Henna Johansson

Personal information
- Full name: Henna Katarina Johansson
- Born: 1 May 1991 (age 35) Gällivare, Sweden
- Height: 164 cm (5 ft 5 in)

Sport
- Sport: Wrestling
- Weight class: 62–67 kg (137–148 lb)

Medal record
Women's freestyle wrestling
Representing Sweden
World Championships
| Bronze medal – third place | 2010 Moscow | 63 kg |
| Bronze medal – third place | 2019 Nur-Sultan | 62 kg |
European Championships
| Gold medal – first place | 2012 Belgrade | 67 kg |
| Bronze medal – third place | 2018 Kaspiysk | 65 kg |
| Bronze medal – third place | 2009 Vilnius | 63 kg |

= Henna Johansson =

Swedish freestyle wrestler (born 1991)

Henna Katarina Johansson (born 1 May 1991) is a Swedish wrestler.

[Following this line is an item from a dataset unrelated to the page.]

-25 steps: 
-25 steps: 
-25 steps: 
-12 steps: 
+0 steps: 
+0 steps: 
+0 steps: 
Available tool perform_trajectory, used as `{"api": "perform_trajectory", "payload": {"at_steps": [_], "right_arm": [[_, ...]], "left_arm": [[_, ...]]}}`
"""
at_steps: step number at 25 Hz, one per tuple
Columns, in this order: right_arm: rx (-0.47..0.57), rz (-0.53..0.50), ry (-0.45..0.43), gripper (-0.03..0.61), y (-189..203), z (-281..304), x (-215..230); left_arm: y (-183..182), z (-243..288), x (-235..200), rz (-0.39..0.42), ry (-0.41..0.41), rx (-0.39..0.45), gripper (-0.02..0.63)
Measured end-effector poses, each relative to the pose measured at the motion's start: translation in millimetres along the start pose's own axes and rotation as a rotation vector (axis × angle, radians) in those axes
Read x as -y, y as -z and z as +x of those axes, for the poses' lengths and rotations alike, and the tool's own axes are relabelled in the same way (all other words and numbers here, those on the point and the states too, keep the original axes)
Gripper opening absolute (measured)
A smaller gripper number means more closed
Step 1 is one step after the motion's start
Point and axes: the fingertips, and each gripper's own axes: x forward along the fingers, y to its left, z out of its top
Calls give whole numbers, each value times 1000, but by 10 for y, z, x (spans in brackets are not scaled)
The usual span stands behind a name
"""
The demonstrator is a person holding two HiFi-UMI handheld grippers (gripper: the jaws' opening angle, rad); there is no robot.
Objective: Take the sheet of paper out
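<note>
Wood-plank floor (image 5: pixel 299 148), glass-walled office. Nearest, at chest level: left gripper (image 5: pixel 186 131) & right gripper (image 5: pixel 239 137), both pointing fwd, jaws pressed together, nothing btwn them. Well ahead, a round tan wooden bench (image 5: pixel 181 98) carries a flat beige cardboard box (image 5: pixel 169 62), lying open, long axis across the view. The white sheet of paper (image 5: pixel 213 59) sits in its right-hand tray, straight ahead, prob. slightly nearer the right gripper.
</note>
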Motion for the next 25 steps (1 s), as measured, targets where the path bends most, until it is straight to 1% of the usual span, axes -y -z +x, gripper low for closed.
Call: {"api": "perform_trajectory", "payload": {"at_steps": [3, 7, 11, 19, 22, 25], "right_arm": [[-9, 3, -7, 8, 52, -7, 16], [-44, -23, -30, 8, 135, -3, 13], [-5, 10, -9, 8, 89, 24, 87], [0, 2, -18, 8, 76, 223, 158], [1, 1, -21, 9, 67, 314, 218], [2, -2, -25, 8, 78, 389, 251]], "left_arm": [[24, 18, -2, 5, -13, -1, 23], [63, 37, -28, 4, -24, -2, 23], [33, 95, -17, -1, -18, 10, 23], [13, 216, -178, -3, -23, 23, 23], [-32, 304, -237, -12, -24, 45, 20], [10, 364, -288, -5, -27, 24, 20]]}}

She competed at the 2012 Summer Olympics in the 63 kg weight class, winning her first round match against Aisuluu Tynybekova of Kyrgyzstan but lost her quarterfinal match against Kaori Icho of Japan. She finished 10th after losing to Martine Dugrenier of Canada in Repechage round 2.

She competed in the 63 kg weight class at the 2016 Summer Olympics, where she won her first match against Adéla Hanzlíčková of the Czech Republic and lost her quarterfinal match against Maryia Mamashuk of Belarus. She again finished 10th after losing to Yekaterina Larionova of Kazakhstan in her Repechage round 2 match.

In 2021, she won the gold medal in her event at the 2021 Poland Open held in Warsaw, Poland.

She represented Sweden at the 2020 Summer Olympics in Tokyo, Japan. She competed in the women's freestyle 62 kg event.